▸ REQUIRED ACTION
Search the records for the string "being", and show each line where it appears.

▽

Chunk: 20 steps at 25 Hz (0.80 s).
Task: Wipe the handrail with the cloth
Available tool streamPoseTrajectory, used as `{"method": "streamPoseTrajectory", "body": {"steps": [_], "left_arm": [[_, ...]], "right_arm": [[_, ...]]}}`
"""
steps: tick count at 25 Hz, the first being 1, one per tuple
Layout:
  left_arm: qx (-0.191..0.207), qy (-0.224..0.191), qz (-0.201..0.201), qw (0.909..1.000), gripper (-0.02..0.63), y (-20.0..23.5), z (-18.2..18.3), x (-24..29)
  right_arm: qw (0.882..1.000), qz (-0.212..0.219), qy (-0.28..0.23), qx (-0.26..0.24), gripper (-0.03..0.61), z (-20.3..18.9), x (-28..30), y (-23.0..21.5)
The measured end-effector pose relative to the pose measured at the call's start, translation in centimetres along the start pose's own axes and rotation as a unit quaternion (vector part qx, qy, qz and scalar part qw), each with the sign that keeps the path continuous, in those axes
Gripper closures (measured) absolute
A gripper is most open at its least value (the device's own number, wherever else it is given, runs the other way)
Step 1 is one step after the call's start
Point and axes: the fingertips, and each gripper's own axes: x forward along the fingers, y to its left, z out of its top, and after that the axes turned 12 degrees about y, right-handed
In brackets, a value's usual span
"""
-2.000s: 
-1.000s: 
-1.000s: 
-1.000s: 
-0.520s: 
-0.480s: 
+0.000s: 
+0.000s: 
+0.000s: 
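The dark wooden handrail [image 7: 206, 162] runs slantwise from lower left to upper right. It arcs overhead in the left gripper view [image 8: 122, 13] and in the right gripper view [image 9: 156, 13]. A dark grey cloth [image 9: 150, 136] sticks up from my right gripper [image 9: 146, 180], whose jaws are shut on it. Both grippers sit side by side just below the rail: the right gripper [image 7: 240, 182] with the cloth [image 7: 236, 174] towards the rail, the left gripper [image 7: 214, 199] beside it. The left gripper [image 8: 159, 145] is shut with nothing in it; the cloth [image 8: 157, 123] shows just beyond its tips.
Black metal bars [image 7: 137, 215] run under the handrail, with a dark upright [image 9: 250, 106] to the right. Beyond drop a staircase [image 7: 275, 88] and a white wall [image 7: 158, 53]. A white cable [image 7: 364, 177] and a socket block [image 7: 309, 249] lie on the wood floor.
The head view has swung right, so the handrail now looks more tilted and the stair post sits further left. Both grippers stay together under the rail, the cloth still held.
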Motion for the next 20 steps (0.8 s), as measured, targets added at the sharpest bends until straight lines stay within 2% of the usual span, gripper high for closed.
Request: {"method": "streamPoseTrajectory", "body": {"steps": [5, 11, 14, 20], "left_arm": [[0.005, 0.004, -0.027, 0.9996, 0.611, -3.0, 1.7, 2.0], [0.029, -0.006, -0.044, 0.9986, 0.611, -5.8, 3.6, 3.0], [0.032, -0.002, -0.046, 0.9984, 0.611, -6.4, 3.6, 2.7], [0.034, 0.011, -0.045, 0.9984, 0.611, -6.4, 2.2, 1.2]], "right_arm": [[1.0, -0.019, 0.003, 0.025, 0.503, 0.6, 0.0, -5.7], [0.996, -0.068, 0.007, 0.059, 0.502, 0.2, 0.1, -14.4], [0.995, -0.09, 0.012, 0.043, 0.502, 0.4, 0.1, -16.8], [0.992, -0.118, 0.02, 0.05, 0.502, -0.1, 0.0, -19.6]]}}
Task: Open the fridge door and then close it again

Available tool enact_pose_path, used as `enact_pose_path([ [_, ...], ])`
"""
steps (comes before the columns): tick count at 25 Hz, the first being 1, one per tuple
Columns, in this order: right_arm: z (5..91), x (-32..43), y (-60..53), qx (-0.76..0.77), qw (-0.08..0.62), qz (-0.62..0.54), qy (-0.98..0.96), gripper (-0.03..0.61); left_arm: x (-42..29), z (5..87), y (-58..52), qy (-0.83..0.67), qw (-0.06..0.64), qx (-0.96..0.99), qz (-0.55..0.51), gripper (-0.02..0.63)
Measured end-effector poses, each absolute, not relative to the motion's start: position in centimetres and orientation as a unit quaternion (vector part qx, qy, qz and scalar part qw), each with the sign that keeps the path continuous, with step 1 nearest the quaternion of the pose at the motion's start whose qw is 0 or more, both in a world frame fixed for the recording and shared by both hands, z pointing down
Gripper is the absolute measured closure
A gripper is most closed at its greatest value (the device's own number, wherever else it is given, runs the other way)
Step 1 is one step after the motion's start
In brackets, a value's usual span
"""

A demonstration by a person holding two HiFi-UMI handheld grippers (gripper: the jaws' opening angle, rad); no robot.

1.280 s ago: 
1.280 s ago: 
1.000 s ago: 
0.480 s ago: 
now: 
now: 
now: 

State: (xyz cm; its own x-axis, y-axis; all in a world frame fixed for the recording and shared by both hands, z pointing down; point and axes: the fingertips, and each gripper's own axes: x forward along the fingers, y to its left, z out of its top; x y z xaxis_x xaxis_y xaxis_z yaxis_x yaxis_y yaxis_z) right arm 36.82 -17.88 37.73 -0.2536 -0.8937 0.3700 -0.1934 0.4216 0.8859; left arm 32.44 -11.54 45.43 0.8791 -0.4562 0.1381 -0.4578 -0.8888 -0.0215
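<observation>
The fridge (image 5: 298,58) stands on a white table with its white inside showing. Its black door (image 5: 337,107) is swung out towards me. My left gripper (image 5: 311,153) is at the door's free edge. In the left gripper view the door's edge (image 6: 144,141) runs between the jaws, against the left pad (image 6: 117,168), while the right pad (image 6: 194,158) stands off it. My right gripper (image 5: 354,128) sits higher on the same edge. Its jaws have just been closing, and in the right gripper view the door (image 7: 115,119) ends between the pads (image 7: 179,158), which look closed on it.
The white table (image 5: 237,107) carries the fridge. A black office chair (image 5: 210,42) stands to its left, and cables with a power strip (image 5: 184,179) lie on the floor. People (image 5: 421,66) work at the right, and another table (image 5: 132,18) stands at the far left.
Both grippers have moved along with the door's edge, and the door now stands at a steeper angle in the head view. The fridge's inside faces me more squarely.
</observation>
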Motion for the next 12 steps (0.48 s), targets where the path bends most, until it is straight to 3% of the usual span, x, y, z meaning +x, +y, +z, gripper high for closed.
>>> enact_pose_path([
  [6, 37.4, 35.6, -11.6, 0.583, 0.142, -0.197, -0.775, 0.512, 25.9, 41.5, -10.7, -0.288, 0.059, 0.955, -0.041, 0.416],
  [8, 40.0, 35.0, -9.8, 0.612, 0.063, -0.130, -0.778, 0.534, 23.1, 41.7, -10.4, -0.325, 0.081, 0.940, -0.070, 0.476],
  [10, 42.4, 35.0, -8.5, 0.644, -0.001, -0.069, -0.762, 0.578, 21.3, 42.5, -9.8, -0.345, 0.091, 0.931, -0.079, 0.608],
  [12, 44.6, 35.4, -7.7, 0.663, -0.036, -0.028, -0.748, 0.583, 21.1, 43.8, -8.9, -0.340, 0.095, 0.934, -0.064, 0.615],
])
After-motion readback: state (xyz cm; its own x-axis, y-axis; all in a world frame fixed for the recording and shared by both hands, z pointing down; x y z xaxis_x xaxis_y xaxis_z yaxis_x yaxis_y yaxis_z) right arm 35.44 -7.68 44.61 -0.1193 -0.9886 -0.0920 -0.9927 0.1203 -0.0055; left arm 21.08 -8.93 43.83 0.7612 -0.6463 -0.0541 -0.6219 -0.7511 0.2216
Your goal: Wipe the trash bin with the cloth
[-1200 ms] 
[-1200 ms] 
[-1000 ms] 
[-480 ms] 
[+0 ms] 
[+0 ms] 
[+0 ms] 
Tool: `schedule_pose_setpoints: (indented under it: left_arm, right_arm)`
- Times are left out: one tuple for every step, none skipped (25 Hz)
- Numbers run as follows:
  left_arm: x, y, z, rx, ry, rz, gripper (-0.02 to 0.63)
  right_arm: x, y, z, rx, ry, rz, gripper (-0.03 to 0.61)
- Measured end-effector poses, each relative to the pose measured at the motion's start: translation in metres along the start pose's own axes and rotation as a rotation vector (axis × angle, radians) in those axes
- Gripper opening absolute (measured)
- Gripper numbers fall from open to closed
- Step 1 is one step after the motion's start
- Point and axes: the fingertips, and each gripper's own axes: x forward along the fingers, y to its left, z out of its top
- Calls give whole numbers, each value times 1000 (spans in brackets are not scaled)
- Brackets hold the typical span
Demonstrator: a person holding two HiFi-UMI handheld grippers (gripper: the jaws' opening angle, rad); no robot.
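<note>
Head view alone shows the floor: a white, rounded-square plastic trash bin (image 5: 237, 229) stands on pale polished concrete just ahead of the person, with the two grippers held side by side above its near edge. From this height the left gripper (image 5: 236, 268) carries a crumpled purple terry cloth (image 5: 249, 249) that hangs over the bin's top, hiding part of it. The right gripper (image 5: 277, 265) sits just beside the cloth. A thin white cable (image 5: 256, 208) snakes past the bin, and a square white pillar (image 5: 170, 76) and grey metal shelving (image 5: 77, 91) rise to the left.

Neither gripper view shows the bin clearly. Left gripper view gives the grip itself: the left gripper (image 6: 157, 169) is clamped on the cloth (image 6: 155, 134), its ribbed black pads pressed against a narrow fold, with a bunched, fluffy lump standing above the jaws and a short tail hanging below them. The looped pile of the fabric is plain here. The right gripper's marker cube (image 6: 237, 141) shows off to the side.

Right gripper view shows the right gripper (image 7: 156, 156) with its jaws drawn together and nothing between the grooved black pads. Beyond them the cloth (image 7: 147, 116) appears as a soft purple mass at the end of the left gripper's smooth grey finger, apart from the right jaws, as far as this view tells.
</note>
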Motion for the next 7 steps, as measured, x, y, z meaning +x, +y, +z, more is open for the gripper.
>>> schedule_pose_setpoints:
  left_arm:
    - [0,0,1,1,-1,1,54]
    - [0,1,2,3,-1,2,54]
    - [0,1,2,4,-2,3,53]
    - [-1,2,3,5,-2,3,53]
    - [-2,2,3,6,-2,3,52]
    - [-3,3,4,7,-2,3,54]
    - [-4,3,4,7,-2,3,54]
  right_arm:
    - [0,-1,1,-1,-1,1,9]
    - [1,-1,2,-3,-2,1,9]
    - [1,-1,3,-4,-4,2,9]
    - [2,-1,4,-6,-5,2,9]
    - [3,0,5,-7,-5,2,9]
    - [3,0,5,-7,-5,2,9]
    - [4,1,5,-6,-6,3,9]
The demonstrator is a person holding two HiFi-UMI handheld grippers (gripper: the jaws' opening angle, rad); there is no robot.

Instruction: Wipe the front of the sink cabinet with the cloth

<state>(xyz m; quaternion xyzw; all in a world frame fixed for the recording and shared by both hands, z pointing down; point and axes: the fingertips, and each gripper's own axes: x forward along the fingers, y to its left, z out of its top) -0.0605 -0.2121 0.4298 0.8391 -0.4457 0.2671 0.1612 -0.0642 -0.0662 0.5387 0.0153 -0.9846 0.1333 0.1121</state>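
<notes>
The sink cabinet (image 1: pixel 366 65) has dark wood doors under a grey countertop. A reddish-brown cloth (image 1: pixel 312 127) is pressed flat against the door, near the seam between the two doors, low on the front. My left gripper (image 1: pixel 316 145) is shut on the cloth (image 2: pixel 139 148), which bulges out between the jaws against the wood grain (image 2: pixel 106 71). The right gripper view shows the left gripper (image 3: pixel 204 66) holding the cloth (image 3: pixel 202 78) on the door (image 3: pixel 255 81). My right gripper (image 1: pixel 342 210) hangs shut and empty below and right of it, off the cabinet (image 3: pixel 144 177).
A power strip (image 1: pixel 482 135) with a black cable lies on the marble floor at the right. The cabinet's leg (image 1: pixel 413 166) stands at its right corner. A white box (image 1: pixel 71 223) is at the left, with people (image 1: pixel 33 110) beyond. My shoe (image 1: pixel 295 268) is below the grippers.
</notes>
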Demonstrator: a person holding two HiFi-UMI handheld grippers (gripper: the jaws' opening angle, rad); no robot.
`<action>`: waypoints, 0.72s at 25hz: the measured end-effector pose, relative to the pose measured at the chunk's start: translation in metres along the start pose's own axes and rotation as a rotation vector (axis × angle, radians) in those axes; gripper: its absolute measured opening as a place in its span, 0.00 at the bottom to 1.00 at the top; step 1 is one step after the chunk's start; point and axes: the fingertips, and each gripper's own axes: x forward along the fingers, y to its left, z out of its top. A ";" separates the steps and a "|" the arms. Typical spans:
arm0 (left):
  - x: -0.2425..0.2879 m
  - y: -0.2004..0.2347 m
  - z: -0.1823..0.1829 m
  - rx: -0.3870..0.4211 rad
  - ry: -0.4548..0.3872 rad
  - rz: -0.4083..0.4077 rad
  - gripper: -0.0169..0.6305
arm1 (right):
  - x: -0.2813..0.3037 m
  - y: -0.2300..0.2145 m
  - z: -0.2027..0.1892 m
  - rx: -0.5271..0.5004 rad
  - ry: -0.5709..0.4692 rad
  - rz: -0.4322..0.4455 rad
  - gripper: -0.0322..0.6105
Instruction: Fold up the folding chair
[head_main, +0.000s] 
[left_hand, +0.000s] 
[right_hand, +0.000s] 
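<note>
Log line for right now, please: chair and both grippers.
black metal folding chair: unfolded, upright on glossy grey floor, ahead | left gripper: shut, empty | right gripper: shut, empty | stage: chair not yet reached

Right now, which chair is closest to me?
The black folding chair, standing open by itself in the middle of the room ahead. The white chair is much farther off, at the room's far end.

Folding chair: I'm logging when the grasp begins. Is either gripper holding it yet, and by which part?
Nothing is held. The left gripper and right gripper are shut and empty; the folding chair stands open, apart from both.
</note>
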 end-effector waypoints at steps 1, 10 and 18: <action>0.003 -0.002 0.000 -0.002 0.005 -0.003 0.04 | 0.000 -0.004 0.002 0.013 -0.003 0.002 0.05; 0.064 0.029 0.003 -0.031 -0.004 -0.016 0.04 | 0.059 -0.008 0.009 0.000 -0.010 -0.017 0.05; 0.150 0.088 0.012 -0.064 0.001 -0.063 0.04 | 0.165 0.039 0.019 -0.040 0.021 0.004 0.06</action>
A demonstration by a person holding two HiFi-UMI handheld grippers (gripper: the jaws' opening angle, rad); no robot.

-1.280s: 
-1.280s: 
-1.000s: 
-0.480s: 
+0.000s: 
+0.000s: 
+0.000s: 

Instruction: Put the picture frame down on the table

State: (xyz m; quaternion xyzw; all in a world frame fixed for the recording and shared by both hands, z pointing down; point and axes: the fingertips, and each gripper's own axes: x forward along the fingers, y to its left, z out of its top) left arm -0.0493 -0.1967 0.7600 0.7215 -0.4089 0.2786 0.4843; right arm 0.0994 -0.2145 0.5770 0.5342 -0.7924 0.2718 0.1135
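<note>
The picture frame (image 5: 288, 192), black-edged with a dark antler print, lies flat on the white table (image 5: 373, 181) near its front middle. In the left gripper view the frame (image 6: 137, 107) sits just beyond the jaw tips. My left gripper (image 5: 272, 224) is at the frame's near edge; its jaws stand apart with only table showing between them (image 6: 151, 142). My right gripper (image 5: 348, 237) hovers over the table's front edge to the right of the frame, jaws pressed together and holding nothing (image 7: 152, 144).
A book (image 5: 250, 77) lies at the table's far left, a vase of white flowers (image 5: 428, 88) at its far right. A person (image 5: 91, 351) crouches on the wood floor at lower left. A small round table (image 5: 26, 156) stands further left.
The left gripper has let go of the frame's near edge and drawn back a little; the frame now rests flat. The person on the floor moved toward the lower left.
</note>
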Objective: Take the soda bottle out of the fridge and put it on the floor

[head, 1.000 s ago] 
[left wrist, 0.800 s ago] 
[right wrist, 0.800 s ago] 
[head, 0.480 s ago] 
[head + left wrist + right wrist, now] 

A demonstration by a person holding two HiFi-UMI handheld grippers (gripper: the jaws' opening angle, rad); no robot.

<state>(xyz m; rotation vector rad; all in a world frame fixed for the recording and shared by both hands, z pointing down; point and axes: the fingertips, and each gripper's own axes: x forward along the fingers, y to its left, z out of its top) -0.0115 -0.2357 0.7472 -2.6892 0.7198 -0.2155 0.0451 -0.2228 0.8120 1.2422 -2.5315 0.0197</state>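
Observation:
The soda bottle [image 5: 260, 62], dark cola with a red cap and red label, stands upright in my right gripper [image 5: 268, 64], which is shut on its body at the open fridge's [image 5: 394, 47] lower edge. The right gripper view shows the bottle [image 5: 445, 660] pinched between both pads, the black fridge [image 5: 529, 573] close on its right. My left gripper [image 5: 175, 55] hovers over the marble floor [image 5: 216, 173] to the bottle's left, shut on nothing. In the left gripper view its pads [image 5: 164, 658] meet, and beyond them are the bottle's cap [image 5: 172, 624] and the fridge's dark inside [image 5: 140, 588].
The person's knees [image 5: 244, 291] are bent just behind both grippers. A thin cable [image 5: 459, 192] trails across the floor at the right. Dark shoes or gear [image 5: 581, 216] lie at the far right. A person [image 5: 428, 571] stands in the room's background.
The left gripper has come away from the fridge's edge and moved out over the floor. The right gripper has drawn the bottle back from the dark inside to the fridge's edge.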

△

▸ ANSWER TO THE EXERCISE
steps: tick count at 25 Hz, the first being 1, one per tuple
steps (comes before the columns): tick count at 25 Hz, the first being 1, one per tuple

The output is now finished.